→ **DATASET**:
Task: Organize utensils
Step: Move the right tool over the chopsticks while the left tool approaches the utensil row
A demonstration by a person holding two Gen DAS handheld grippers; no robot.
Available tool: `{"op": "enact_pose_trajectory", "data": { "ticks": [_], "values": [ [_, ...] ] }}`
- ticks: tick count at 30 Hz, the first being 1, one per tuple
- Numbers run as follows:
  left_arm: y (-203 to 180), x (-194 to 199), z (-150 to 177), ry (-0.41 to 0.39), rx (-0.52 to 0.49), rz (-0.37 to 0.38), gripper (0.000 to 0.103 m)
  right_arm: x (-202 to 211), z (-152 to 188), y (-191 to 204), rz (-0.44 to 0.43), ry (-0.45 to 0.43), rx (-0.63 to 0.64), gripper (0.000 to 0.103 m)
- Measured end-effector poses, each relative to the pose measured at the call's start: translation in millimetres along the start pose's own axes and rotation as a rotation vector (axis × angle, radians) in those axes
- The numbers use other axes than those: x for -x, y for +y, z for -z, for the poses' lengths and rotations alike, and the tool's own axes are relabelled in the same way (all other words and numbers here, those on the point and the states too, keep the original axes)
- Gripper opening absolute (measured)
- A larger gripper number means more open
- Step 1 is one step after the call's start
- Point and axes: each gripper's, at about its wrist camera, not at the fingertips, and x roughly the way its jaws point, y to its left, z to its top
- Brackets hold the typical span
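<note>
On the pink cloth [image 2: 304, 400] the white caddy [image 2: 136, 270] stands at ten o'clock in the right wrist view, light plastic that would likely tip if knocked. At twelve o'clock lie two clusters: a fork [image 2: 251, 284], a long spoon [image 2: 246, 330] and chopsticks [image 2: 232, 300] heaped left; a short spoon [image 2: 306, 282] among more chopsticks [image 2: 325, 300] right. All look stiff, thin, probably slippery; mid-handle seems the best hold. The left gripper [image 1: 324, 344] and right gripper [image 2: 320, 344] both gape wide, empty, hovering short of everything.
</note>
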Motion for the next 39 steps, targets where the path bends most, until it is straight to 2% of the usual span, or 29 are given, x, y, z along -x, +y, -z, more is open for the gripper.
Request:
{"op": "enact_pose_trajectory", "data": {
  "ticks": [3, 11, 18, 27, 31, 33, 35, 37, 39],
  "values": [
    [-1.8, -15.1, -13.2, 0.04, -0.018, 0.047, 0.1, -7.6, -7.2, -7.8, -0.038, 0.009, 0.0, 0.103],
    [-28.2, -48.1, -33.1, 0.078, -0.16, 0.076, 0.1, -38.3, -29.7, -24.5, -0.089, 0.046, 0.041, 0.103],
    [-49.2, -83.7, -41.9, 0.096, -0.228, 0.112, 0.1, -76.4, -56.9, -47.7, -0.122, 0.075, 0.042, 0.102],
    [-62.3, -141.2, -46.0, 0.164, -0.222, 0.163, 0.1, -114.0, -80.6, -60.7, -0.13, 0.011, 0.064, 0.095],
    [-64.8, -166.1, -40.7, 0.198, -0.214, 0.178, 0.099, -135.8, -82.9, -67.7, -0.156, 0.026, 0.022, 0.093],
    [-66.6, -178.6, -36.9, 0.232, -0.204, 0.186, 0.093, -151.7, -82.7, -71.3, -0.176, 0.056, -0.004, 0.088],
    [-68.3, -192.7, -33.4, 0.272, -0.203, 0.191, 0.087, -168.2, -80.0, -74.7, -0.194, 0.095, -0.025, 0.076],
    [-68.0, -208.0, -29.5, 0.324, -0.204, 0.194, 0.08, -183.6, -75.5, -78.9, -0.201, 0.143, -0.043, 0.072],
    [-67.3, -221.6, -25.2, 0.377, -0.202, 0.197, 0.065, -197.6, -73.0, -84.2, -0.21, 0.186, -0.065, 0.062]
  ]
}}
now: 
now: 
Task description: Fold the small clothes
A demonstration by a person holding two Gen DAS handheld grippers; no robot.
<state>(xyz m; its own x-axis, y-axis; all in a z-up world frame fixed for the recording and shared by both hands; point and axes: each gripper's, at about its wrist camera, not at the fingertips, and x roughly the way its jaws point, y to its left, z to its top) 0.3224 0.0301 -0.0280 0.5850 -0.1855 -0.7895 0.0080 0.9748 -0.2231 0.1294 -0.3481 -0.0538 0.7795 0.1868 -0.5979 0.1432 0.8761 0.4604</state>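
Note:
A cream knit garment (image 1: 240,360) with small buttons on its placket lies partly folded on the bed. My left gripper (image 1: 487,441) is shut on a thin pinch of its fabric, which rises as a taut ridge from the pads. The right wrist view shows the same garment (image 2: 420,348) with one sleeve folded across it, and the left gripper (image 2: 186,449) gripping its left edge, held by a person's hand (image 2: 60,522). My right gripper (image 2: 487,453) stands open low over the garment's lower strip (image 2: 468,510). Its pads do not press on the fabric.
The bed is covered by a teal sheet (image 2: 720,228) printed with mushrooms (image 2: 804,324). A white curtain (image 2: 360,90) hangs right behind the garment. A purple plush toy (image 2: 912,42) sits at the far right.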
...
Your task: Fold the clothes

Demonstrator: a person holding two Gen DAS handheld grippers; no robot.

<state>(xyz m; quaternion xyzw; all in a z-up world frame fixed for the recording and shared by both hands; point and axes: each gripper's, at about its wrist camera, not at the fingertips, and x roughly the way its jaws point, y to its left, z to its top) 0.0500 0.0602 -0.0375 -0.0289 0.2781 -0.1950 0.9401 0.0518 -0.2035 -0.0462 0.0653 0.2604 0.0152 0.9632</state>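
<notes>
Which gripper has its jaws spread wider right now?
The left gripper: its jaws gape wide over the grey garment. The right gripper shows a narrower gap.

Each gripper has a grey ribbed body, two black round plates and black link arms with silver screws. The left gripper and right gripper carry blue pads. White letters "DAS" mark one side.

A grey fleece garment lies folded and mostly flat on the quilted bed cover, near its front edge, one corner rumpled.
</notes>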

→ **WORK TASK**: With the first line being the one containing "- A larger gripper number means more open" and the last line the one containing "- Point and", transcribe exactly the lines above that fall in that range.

→ **COMPLETED TASK**:
- A larger gripper number means more open
- Step 1 is one step after the call's start
- Point and axes: each gripper's, at about its wrist camera, not at the fingertips, and x roughly the way its jaws point, y to its left, z to its top

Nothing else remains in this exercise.